La date de la journée de solidarité était censée être fixée par accord collectif (de branche ou d'entreprise). Ce n'est qu'en l'absence d'accord qu'elle a été fixée au lundi de Pentecôte, date par ailleurs retenue pour l'ensemble de la fonction publique. Les syndicats, qui accusent le gouvernement de faire «supporter aux seuls salariés» les conséquences des effets de la canicule de l'été 2003 (15 000 morts), ont lancé plusieurs centaines d'appels à la grève dans le public et dans le privé. Et plus de la moitié des Français (55 %) ont annoncé, selon un sondage Ifop-Dimanche Ouest France, qu'ils ne seront pas au travail aujourd'hui, quel que soit le motif (RTT, grève). Chronique d'une pagaille annoncée.
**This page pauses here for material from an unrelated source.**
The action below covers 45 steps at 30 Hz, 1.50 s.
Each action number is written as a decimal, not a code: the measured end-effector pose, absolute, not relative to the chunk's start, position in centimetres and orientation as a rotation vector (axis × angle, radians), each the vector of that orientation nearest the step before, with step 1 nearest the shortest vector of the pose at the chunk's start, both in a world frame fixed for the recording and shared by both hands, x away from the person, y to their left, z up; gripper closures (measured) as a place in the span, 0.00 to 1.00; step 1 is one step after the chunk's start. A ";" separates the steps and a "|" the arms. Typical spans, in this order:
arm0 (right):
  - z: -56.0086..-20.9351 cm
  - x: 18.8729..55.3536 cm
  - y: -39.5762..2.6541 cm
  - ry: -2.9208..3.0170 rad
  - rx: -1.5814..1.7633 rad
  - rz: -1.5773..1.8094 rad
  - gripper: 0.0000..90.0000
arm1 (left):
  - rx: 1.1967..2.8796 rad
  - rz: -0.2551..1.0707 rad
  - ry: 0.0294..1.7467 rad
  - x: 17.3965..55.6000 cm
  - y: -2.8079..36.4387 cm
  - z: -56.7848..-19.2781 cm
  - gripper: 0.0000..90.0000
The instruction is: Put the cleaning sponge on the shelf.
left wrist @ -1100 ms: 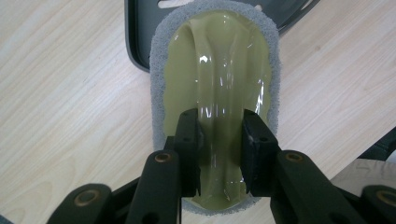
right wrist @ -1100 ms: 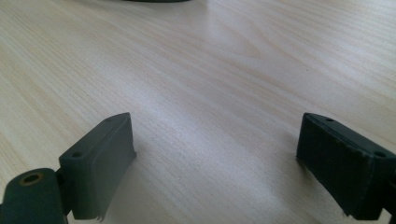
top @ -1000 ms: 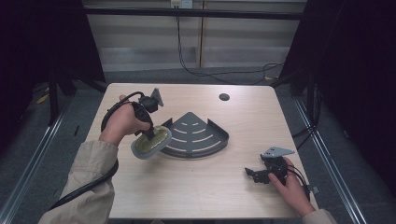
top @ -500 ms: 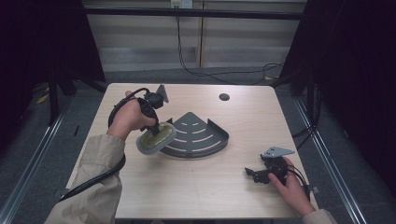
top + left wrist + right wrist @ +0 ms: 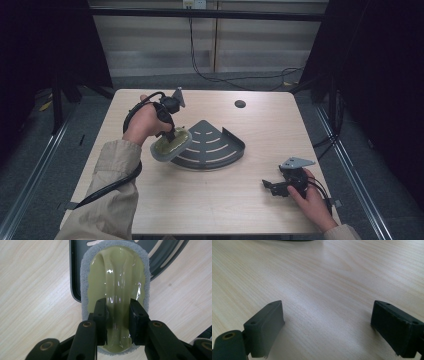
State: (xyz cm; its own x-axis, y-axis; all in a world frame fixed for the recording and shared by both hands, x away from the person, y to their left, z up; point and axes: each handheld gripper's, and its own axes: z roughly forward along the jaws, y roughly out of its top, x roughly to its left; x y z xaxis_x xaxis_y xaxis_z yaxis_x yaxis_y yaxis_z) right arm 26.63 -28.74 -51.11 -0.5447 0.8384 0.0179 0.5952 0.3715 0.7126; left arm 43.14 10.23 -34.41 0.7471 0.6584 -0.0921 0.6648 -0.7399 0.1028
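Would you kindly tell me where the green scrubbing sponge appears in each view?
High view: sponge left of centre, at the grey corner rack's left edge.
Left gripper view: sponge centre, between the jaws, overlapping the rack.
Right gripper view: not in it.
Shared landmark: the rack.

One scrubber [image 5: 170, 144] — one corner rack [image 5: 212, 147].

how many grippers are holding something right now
1. The left gripper is shut on the raised handle of the oval grey scrubbing pad with the olive plastic top, over the dark metal corner rack's left edge. The right gripper rests open on the wooden table.
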 end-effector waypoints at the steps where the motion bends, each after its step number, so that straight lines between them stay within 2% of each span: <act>1: -51.1 26.6 -28.7 2.290 1.253 0.976 0.12 | 2.817 -0.078 1.064 43.2 10.1 -34.4 0.79; 45: -51.1 26.6 -28.8 2.287 1.252 0.972 0.12 | 2.789 -0.024 1.020 45.5 8.2 -35.4 0.79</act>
State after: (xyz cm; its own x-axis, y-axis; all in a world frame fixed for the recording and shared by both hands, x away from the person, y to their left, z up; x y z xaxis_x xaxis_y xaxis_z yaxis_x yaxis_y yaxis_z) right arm 26.58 -28.75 -51.12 -0.5446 0.8386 0.0155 0.5933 0.3721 0.7139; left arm 45.51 8.20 -35.39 0.7658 0.6388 -0.0736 0.6416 -0.7512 0.1552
Transports. A la RATP, trafic réduit à trois trains sur quatre sur la ligne A, deux trains sur trois sur la ligne B, quatre véhicules sur cinq pour les autobus et tramways suite au préavis de grève de la CFDT, de la CFTC, de la CGT, de FO, des Indépendants, de Sud et de l'Unsa. En régions : des préavis de grève ont été déposés dans 89 villes. Dans les airs : les appels à la grève de plusieurs syndicats des personnels navigants n'inquiètent pas Air France, qui n'attend pas de perturbation.
Ecole et université. Pagaille garantie suite aux appels à la grève des syndicats Ferc-CGT, FSU, Sgen-CFDT et Unsa-Education. D'autant que la FCPE, une des deux plus grandes fédérations de parents d'élèves, actuellement en congrès, a invité ses adhérents à ne pas envoyer leurs enfants à l'école.